Pour commencer, ajoutez 264,7 cellules brutes dans une boîte de culture de 100 millimètres et incubez avec six millilitres de DMEM à 37 degrés Celsius avec 95% d’humidité et 5% de dioxyde de carbone. Une fois que les cellules atteignent 80% de confluence, aspirez l’ancien milieu, puis lavez les cellules deux fois avec deux millilitres de PBS chauffés à température ambiante. Ensuite, ajoutez deux millilitres de PBS dans chaque boîte contenant des cellules et mélangez-les.
Rassemblez les cellules dans deux tubes de microcentrifugation de 1,5 millilitre, puis centrifugez-les à 377 G pendant trois minutes à température ambiante. Après avoir jeté le surnageant, remettez les cellules en suspension dans deux millilitres de PBS. Maintenant, congelez les tubes de microcentrifugation dans de l’azote liquide jusqu’à ce qu’un solide blanc se forme et décongelez immédiatement dans un bain-marie à 37 degrés Celsius.
Centrifugez les tubes à 12 000 G pendant 10 minutes à quatre degrés Celsius. Ensuite, prenez deux tubes de microcentrifugation, l’un avec 100 micromolaires de xanthatine et l’autre avec un volume égal de diméthylsulfoxyde. Ajoutez 450 microlitres de surnageant centrifugé dans chaque tube et incubez à 37 degrés Celsius pendant 30 minutes.

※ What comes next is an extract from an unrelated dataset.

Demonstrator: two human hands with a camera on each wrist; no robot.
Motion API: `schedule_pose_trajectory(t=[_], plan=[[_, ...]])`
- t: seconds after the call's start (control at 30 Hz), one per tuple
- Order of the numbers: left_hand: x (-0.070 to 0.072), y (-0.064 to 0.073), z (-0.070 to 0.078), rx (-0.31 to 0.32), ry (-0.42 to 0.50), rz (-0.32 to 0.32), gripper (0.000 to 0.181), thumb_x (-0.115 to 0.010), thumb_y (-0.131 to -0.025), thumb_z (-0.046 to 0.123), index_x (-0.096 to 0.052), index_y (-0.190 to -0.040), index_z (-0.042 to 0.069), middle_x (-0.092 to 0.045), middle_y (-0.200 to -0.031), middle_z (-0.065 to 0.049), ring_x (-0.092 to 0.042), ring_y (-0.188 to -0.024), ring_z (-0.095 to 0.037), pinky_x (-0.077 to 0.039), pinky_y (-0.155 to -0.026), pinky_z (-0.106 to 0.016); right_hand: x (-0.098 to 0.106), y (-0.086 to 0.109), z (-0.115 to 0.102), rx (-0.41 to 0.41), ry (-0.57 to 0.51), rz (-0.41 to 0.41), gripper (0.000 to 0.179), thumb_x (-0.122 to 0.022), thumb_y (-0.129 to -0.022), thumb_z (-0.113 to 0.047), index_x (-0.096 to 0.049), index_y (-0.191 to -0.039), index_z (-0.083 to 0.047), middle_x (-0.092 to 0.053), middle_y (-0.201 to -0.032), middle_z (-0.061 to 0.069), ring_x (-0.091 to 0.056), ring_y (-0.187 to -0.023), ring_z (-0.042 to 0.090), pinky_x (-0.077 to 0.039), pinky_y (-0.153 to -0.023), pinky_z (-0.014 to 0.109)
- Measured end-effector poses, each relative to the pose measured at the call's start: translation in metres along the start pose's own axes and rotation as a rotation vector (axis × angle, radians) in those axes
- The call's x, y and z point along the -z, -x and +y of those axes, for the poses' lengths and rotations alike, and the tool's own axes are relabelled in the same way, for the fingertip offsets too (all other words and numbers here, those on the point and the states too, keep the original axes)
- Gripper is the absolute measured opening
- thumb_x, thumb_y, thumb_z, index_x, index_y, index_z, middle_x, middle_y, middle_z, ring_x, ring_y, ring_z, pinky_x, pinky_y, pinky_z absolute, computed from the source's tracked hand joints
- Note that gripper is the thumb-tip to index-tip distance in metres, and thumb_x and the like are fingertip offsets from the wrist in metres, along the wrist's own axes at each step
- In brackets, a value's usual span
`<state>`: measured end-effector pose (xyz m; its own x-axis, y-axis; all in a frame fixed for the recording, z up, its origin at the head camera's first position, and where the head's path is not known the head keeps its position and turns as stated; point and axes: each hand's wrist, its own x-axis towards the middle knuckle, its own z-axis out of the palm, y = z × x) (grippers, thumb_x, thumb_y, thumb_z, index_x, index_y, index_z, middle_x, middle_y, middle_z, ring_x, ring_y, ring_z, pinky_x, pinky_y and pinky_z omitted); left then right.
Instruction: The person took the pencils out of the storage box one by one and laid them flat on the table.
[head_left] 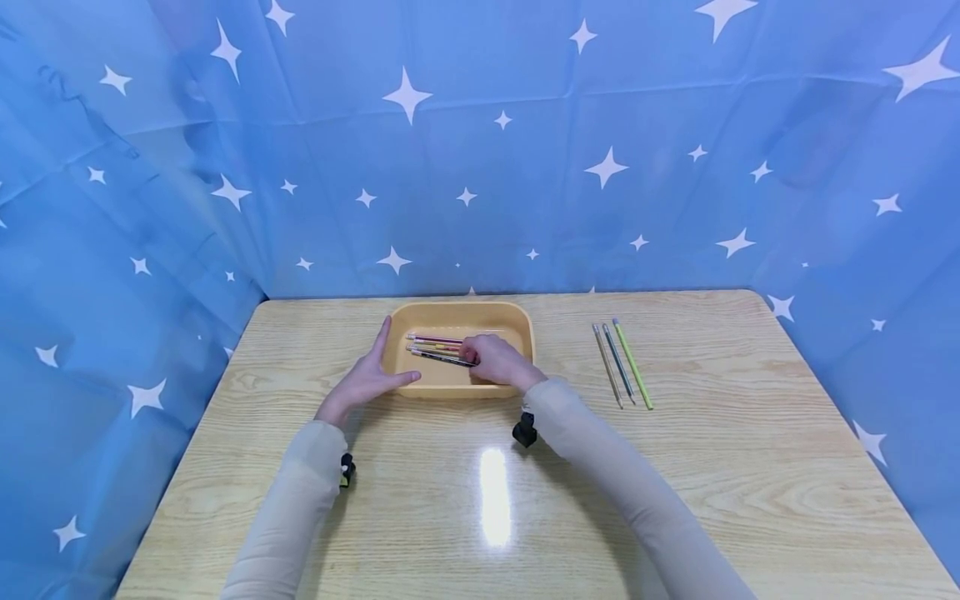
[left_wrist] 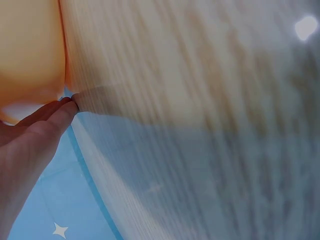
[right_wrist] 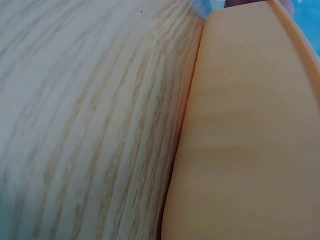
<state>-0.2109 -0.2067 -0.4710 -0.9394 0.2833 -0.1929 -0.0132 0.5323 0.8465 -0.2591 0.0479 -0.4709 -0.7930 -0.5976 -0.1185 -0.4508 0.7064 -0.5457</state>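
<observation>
A yellow-orange plastic tray stands near the table's far edge, with several pencils lying in its left half. My left hand is spread at the tray's left side, fingers straight along the outer wall and thumb by the near rim. In the left wrist view the left hand rests against the tray wall. Inside the tray, my right hand has curled fingers at the right ends of the pencils, pinching a dark pencil; its fingertips are partly hidden. The right wrist view shows mainly the tray's outer wall.
Three pencils, one gold, one dark teal and one lime green, lie side by side on the wooden table right of the tray. A blue curtain with white stars hangs behind the table and along its sides.
</observation>
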Motion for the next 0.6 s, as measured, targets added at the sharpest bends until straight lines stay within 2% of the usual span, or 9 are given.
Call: schedule_pose_trajectory(t=[0.07,0.13,0.3,0.6], plan=[[0.000,-0.001,-0.001,0.000,0.003,0.004,0.114,-0.075,-0.085,0.038,0.015,-0.154,0.025,-0.002,-0.158,-0.022,-0.019,-0.137,-0.050,-0.020,-0.109,-0.061,-0.001,-0.001,0.000,-0.005,0.010,0.004,0.030,-0.068,-0.082,0.005,-0.066,-0.111,-0.003,-0.066,-0.098,0.008,-0.061,-0.094,0.023,-0.049,-0.085,0.036],[-0.001,-0.006,-0.012,-0.006,0.001,0.016,0.116,-0.076,-0.082,0.044,0.014,-0.154,0.030,-0.002,-0.159,-0.019,-0.019,-0.138,-0.048,-0.021,-0.109,-0.060,-0.002,-0.002,0.000,-0.006,0.014,0.014,0.030,-0.067,-0.082,0.006,-0.066,-0.110,-0.004,-0.066,-0.096,0.007,-0.061,-0.094,0.023,-0.050,-0.085,0.036],[-0.002,-0.006,-0.012,-0.005,0.007,0.017,0.117,-0.077,-0.081,0.046,0.014,-0.153,0.033,0.000,-0.160,-0.016,-0.017,-0.139,-0.046,-0.020,-0.110,-0.059,-0.004,-0.003,0.001,0.001,0.006,0.038,0.026,-0.066,-0.081,0.006,-0.067,-0.105,-0.005,-0.066,-0.092,0.006,-0.062,-0.090,0.021,-0.050,-0.081,0.035],[-0.001,-0.006,-0.013,-0.018,0.013,0.023,0.116,-0.076,-0.082,0.042,0.014,-0.154,0.030,0.001,-0.160,-0.016,-0.016,-0.140,-0.046,-0.019,-0.110,-0.059,-0.008,-0.007,0.003,0.025,-0.030,0.044,0.019,-0.068,-0.084,0.003,-0.067,-0.101,-0.006,-0.066,-0.087,0.003,-0.061,-0.082,0.017,-0.050,-0.074,0.031]])
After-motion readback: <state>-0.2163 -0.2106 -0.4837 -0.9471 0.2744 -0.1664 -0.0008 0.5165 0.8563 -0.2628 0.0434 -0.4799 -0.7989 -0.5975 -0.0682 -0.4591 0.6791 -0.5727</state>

Transférez ensuite 60 microlitres de surnageant de chaque tube de microcentrifugation dans 14 tubes PCR. Chauffez les tubes simultanément à différentes températures pendant trois minutes avec deux tubes PCR à chaque température. Placez ensuite les tubes dans la centrifugeuse.
Maintenant, prenez 48 microlitres de surnageant dans chaque tube et ajoutez-les dans un nouveau tube de microcentrifugation de 1,5 millilitre. Ajoutez 12 microlitres de tampon de chargement de protéines SDS-PAGE dans chaque tube. Chauffez les échantillons vortex dans un bain-marie à 100 degrés Celsius pendant cinq minutes.